• Chloë H Ward

I'm a marketeer but I've reduced my output on social media. Why?

Updated: Sep 1

Just over a year ago, I went on maternity leave to have my second child. At the time I was getting about two or three enquiries a week for my business. Nervously, I decided to have three months off social media- accepting that the enquiries would dwindle and I would just have to build my reputation up again. However, three months on and I was still getting consistent enquiries, so that got me thinking, did I really need to rely on social media so heavily for my marketing? (And, yes, thank you this intro does make me sound like PR's answer to Carrie Bradshaw).




Prior to this break I would rigidly post every other day, constantly read up on how to work alongside the algorithm.
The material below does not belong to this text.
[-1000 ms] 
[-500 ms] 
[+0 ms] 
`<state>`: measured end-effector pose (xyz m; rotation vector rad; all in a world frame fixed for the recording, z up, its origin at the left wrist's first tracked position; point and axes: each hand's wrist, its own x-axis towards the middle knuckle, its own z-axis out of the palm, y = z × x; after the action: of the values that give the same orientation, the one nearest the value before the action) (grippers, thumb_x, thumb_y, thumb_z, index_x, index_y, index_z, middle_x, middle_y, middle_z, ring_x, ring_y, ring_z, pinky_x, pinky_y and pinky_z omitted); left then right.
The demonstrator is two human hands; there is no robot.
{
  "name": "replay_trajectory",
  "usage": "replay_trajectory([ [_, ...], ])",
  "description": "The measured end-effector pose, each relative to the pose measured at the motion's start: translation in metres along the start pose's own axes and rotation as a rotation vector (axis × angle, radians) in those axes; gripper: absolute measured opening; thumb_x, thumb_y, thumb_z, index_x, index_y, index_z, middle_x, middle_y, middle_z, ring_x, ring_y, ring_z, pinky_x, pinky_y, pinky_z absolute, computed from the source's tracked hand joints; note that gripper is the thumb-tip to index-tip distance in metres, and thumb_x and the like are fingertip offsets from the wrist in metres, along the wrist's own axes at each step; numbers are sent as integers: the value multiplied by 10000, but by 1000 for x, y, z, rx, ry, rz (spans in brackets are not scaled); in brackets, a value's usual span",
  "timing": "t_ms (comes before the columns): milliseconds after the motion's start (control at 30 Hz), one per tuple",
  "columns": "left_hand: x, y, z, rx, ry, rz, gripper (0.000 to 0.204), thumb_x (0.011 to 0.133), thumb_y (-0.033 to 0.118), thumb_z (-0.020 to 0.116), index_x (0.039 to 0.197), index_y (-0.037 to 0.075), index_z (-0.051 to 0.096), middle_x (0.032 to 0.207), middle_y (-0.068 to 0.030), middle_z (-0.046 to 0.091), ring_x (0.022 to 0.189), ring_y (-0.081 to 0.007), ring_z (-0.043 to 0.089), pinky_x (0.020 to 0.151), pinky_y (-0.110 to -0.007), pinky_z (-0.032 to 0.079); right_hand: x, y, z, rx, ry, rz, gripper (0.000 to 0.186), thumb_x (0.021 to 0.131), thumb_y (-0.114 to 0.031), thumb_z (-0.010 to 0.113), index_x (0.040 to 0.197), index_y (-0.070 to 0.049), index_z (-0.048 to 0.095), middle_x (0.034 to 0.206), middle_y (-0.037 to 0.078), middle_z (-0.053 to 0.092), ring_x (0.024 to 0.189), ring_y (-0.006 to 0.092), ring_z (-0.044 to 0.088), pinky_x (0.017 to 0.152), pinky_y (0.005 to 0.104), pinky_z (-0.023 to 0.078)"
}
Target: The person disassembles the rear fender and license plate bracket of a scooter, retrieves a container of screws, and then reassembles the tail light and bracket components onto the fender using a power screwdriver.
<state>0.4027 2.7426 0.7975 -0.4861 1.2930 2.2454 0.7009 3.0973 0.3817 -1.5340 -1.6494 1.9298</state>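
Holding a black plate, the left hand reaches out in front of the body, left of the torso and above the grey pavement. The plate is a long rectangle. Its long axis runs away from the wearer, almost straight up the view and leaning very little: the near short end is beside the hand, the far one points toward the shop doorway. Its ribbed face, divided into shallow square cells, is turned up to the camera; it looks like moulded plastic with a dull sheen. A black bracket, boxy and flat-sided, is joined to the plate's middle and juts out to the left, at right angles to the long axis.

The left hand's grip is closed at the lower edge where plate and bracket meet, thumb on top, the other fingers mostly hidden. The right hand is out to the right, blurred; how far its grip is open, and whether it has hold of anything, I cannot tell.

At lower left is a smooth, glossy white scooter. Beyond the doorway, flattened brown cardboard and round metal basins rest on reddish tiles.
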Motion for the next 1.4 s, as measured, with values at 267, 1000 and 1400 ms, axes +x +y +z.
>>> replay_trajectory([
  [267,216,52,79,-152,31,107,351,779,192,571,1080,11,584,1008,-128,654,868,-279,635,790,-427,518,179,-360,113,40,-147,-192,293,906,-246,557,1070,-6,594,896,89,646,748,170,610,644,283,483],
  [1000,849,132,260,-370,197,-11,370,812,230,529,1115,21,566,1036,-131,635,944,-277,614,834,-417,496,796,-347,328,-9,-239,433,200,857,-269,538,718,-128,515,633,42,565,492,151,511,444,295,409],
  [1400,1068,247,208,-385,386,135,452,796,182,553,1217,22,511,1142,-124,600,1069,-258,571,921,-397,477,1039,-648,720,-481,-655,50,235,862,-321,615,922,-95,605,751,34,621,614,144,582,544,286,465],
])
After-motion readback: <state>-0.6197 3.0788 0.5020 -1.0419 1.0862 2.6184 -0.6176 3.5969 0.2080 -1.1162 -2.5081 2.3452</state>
I stopped short of tailoring content for each platform but, still, social media took up a lot of my time. My accidental experiment told me something though - the time I was putting in wasn’t a good investment. Enquiries were being generated because people had remembered me from guesting on newsletters, seeing my business in magazines and word of mouth as well as by social media.





I HAD kept a record of how people heard about me but, crucially, until that break, I hadn’t really analysed it to inform where I invest my time. Meta's constant announcements and FOMO marketing had worked a treat on me. Only stepping back made me see that I was listening to the noise instead of thinking about all the other avenues I could utilise to promote my brand . Yes, despite over a decade of working in communications and marketing, I had fallen for Meta's marketing, hook, line and sinker, myself.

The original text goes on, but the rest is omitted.